**Your instructions**: Locate, in the data below, the line that contains "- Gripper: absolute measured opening" and the line that contains "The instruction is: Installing"; reproduce exactly those two lines and every line between them, nothing more.

Dataset entries
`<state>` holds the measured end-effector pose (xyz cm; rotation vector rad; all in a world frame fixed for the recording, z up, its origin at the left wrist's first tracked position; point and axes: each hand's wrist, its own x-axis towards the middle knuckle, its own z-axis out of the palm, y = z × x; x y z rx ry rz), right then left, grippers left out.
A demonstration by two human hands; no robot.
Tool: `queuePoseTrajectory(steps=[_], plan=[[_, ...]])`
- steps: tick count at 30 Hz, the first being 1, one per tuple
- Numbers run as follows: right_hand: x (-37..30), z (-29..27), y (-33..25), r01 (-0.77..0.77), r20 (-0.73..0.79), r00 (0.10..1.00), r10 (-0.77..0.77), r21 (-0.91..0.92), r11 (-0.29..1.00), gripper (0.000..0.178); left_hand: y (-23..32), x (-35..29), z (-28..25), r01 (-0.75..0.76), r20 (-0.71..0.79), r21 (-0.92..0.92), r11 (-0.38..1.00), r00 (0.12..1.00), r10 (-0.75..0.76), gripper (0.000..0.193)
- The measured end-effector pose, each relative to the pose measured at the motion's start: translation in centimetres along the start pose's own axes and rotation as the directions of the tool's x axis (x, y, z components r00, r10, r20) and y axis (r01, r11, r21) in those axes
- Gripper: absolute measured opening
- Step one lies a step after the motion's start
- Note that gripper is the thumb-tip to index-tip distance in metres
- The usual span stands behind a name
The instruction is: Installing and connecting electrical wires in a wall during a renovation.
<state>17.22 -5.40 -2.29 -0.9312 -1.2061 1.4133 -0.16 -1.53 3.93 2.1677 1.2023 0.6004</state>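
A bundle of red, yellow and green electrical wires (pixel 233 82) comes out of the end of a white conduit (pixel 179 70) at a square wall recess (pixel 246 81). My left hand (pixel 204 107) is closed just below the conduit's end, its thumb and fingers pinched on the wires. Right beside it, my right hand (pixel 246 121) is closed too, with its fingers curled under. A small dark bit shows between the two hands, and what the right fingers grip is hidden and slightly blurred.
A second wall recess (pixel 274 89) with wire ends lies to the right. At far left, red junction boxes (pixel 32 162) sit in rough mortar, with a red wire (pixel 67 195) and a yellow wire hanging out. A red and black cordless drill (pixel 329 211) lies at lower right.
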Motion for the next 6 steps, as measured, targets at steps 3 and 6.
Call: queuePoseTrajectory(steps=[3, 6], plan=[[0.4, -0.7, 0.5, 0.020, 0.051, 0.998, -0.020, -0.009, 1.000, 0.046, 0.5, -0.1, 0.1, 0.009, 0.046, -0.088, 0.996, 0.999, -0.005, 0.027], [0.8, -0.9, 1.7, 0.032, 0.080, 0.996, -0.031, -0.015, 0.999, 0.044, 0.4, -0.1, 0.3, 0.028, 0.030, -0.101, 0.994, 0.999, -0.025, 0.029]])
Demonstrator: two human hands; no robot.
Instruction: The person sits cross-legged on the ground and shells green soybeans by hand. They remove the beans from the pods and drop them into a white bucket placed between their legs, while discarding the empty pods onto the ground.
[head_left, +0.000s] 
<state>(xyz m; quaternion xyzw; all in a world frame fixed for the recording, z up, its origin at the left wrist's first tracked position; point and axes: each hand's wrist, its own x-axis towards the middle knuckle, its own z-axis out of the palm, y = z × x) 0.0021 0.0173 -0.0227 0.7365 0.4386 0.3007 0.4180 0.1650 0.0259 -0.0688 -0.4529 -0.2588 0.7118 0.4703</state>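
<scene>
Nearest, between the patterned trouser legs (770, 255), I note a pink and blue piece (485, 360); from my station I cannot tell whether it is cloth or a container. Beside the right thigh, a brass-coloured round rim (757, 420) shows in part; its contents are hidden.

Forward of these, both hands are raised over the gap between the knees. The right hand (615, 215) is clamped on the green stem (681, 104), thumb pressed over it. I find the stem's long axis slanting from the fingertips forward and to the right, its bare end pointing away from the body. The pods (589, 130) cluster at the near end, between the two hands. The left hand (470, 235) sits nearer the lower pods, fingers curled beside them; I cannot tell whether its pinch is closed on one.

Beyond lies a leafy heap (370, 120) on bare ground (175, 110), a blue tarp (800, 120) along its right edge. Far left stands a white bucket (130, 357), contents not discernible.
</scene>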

**Answer space**:
- Gripper: absolute measured opening
- Step one lies a step after the motion's start
- Note that gripper is the thumb-tip to index-tip distance in metres
- The usual span stands behind a name
The instruction is: Installing and connecting electrical wires in a wall during a renovation.

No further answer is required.